In the lawsuit, filed in May 2010, the plaintiffs allege, among other things, that the company violated New York’s “spread of hours” law, which requires employers to pay an extra hour’s pay whenever an employee’s work time spans more than 10 hours in a day, and that managers altered time records to reflect breaks that employees didn’t take. Defendants’ restaurant managers have acknowledged the existence of these practices, and employees who worked in different restaurants around the state have testified that they were denied pay because of these practices.

The plaintiffs sought certification of a class encompassing current and former Applebee’s employees throughout the state, a group estimated to include more than 5,000 individuals.

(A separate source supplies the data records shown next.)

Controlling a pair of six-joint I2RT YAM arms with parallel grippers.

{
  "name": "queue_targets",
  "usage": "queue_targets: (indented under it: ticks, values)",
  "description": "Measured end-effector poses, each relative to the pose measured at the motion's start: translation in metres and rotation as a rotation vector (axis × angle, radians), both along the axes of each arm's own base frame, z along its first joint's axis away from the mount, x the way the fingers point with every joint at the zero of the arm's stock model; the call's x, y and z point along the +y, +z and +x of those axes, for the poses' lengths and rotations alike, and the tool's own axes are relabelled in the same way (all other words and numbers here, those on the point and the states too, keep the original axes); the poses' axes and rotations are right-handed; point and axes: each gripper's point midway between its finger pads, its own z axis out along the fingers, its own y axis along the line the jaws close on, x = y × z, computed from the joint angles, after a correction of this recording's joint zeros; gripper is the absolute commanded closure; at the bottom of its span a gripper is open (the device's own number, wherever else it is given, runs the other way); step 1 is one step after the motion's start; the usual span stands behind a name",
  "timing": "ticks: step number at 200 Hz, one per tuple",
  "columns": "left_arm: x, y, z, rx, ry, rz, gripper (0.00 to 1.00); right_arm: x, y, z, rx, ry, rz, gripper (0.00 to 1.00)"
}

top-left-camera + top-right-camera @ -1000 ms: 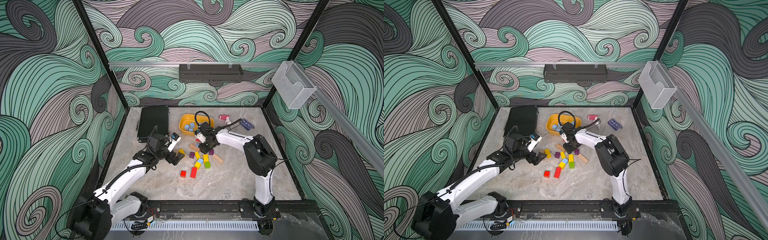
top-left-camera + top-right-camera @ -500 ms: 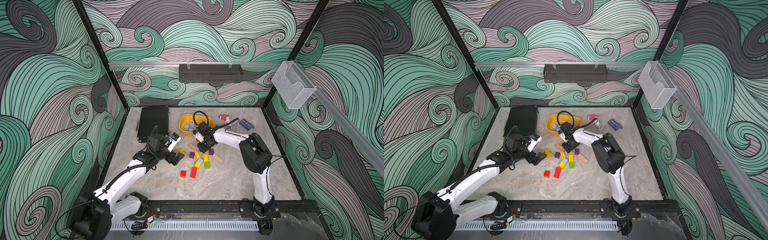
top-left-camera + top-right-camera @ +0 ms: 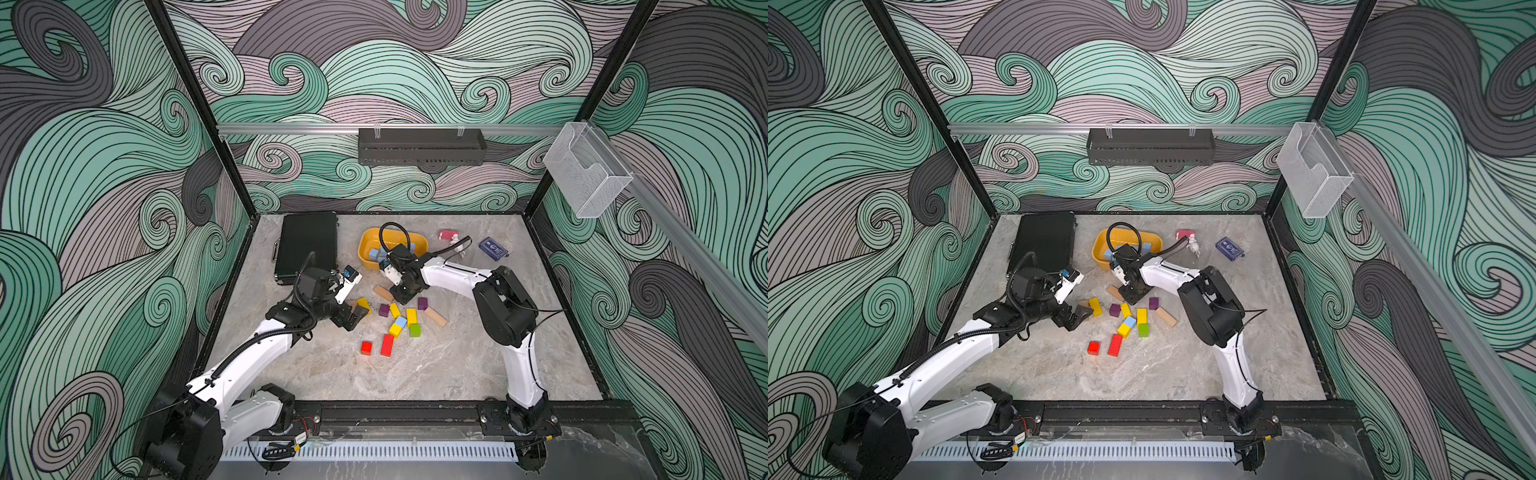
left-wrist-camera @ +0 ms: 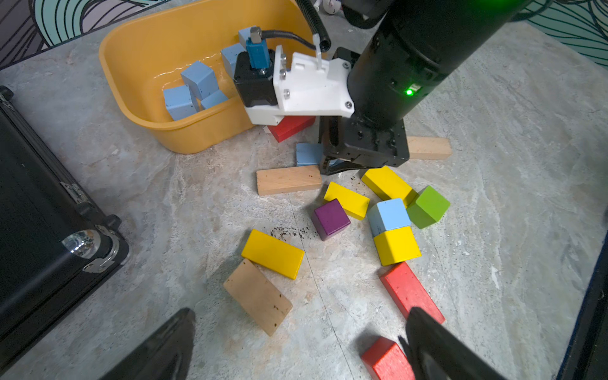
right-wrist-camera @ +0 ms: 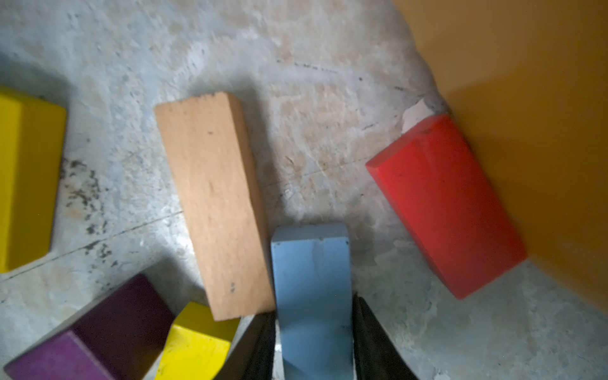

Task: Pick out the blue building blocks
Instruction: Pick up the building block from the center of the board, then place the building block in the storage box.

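Lowered since last entry, right end effector [image 5: 314, 324] pinches blue brick [image 5: 311, 269] near yellow tub [image 4: 197, 135]. My left end effector [image 4: 299, 317] is spread wide.

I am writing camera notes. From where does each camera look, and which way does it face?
Top views: high behind the arm bases, facing down at the grey marble-look table; left arm and right arm show whole.
Left wrist: low, facing the yellow plastic tub; open left gripper shows.
Right wrist: facing almost straight down; right gripper grips a light blue painted brick.
Wrist views share: tub, red painted brick.
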Motion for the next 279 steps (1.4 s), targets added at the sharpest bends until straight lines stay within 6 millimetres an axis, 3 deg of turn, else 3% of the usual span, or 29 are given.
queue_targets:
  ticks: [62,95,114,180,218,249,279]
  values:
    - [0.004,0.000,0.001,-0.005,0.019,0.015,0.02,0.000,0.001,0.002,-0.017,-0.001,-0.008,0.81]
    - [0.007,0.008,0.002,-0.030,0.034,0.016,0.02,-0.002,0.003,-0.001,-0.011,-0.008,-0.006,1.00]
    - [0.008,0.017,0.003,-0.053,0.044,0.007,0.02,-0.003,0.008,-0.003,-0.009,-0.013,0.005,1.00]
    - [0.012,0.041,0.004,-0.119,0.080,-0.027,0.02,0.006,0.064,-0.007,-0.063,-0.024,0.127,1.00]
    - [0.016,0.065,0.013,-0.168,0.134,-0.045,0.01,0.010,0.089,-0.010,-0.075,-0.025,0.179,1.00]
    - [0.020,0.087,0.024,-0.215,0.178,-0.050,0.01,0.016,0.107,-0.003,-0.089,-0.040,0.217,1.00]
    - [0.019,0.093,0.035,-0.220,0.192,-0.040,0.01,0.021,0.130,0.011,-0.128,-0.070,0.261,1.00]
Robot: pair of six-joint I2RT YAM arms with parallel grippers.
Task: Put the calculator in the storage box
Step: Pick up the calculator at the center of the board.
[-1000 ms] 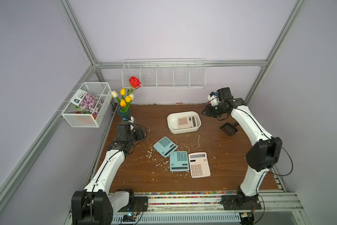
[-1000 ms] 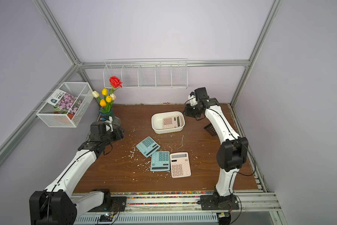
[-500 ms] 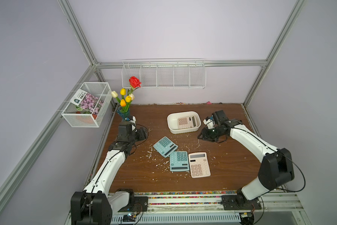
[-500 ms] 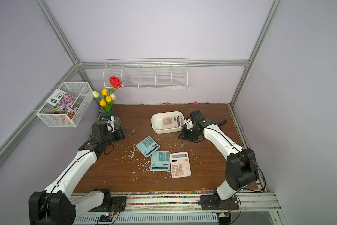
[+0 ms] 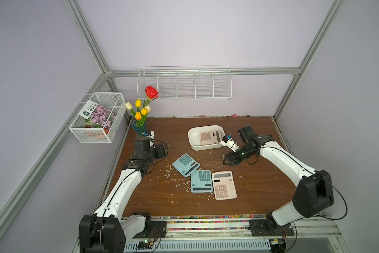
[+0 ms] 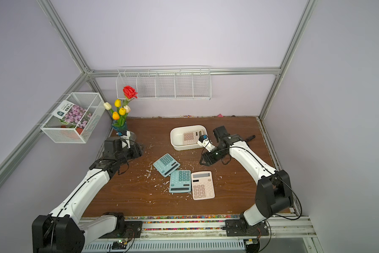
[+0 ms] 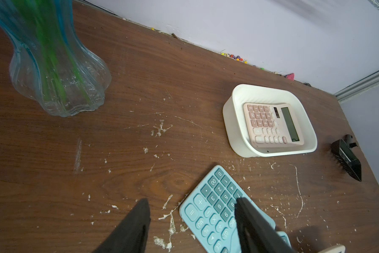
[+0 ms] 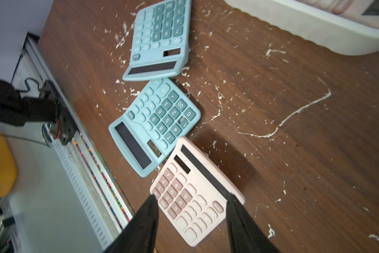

In a March 5, 2013, report, a magistrate judge recommended certification of the class action for the spread-of-hours claim, but on March 29, two days after the U.S. Supreme Court’s Comcast v. Behrend ruling, the U.S. District Court for the Northern District of New York denied certification, interpreting Comcast to mean that it could not certify any class for which damages would need to be calculated on an individual basis.

“The district court was incorrect to read Comcast to require that a class must have uniform damages in order to be certified,” said Scott Michelman, the Public Citizen attorney representing the plaintiffs on appeal. “Such a requirement misinterprets class-action law and would undermine most wage-and-hour class actions, allowing illegal exploitation of employees to go uncorrected. The court of appeals should correct this misinterpretation of class-action law and tell the district court to permit these workers to proceed as a class.”

Thomas & Solomon LLP of Rochester, N.Y., and O’Hara, O’Connell & Ciotoli of Fayetteville, N.Y., are co-counsel for the plaintiffs.